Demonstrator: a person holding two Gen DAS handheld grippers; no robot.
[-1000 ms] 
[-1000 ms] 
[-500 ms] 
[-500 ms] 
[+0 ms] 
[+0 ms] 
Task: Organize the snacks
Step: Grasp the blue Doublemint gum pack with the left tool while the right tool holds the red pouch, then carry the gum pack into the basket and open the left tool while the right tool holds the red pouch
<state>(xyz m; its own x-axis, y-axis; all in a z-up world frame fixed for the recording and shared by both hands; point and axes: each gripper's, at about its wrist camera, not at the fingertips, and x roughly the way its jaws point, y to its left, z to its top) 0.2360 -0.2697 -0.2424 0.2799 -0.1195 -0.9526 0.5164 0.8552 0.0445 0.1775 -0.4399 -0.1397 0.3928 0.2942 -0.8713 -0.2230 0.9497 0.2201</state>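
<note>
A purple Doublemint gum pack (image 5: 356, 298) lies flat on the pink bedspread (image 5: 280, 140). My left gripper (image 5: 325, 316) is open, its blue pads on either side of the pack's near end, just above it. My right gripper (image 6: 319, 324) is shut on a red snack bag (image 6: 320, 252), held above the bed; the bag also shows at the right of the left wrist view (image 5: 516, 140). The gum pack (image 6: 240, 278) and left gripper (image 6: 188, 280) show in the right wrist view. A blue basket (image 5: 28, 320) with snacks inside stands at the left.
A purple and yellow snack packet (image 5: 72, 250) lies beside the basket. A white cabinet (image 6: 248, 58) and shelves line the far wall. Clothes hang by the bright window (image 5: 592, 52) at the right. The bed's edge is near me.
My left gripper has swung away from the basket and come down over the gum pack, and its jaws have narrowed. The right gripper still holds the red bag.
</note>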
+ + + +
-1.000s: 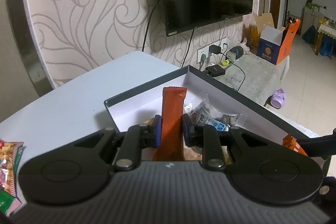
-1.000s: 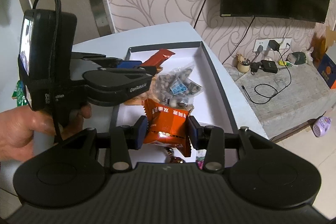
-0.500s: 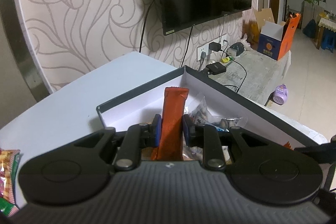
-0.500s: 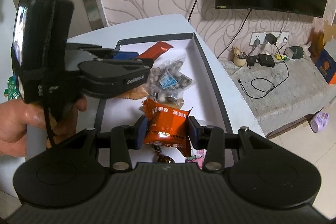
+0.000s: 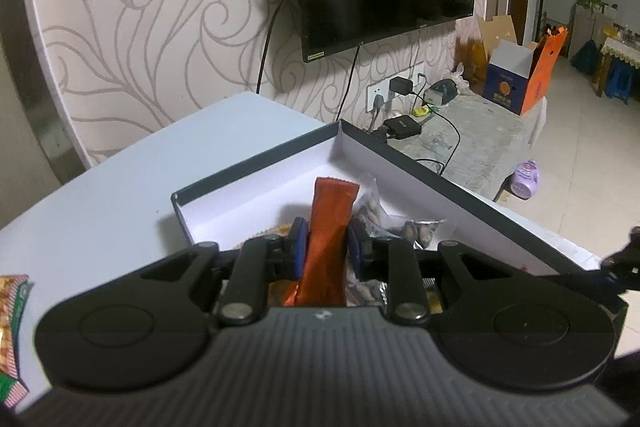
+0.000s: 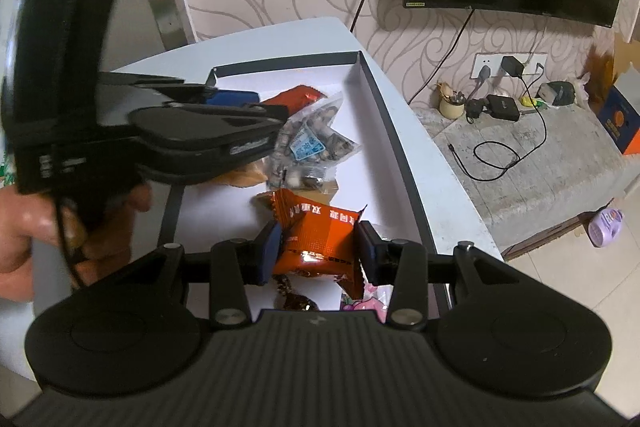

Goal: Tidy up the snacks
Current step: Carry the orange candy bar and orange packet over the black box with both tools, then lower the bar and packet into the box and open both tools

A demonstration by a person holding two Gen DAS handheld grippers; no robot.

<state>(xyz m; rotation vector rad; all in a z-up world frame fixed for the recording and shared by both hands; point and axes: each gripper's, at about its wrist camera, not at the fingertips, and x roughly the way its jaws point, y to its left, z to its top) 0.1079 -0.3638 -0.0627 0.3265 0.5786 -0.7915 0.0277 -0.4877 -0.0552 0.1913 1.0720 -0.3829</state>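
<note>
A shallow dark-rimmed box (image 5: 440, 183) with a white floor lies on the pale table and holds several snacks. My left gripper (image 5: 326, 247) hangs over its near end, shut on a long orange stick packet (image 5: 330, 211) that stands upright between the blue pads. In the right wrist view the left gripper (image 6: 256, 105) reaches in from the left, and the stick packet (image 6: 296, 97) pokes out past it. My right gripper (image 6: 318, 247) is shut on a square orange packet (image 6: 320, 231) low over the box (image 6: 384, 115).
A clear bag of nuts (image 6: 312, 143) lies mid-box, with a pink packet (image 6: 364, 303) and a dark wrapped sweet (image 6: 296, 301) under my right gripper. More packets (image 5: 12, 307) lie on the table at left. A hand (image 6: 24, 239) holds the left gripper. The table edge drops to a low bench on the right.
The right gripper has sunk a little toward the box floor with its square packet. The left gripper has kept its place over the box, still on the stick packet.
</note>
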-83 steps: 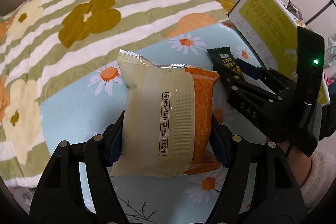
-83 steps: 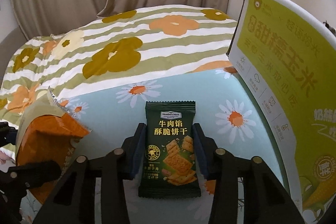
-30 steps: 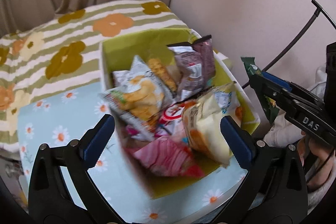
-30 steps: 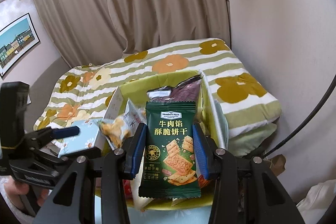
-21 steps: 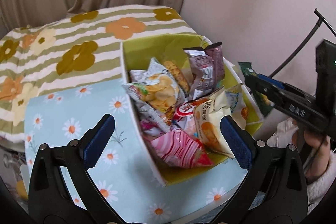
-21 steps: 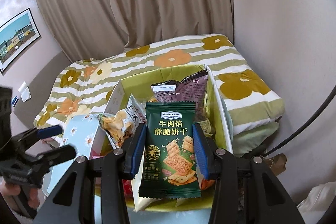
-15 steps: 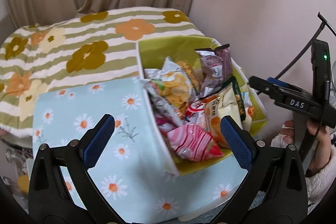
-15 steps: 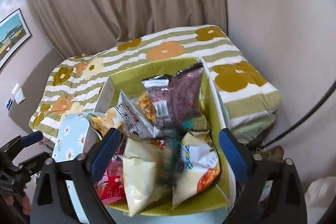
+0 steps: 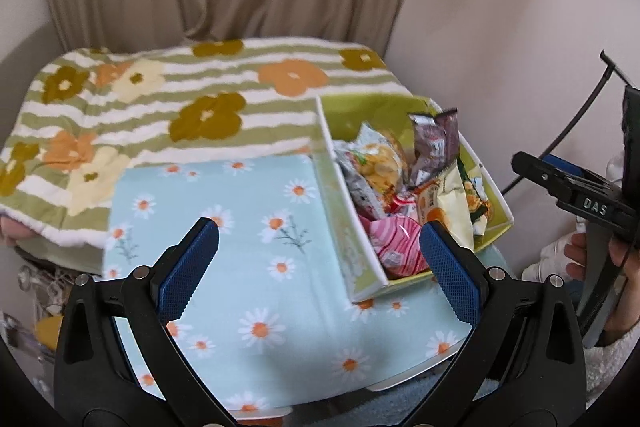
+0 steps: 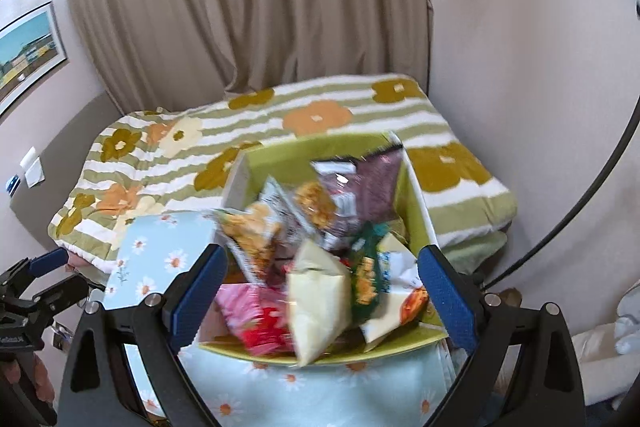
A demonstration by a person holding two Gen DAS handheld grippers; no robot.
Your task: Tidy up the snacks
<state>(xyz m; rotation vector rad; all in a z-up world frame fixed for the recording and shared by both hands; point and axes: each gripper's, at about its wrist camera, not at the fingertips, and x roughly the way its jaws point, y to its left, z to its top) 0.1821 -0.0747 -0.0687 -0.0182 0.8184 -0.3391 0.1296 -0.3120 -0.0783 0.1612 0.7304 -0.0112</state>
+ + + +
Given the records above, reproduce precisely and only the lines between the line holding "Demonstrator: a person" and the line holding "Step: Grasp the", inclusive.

▶ Output
Demonstrator: a person holding two Gen DAS handheld grippers; no robot.
[-1000 ms] 
[-1000 ms] 
[-500 ms] 
[-500 ms] 
[+0 ms] 
[+0 ms] 
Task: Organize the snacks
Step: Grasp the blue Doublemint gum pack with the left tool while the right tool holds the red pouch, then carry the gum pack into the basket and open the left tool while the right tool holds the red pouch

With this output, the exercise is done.